How to complete this task
Retype each line of the material below word for word; pictures stay out.

───── Collected data

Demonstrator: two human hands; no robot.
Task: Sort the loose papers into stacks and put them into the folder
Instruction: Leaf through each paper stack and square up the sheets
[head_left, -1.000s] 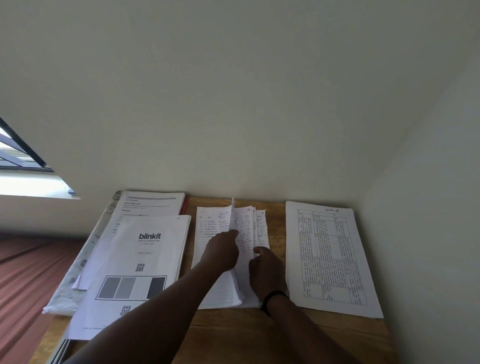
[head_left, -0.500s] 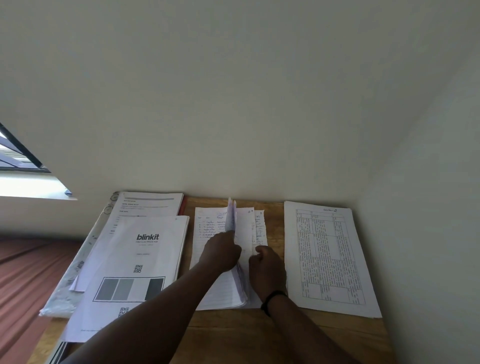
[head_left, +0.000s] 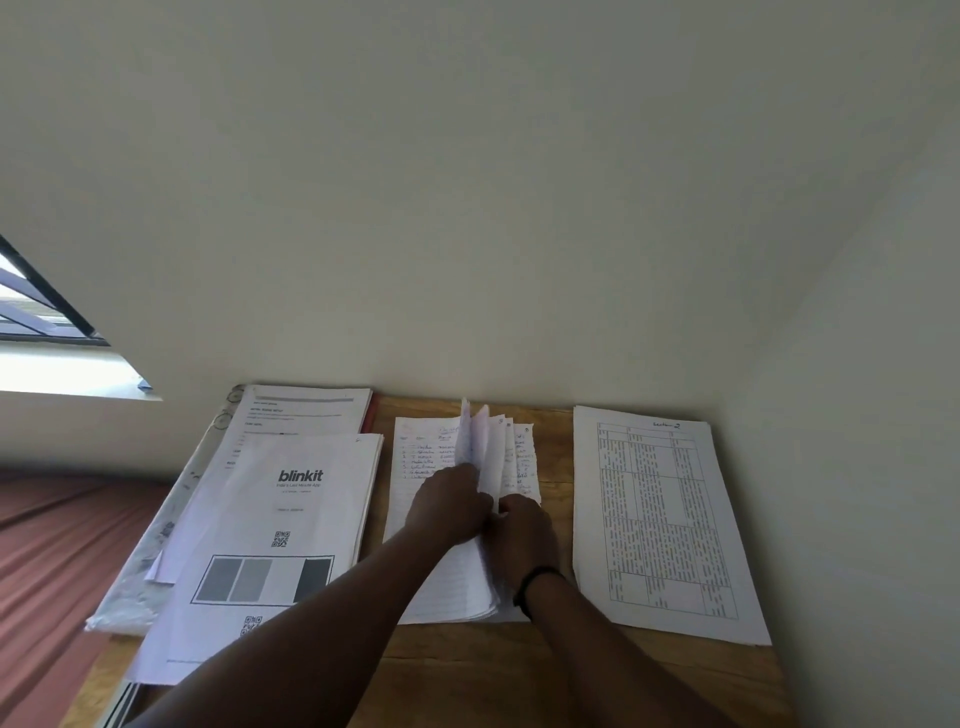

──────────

Solution to the problem
Demonstrator: two human hands; no robot.
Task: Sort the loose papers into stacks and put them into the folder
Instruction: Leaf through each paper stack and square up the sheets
[head_left, -1.000s] 
[head_left, -0.500s] 
[head_left, +0.000s] 

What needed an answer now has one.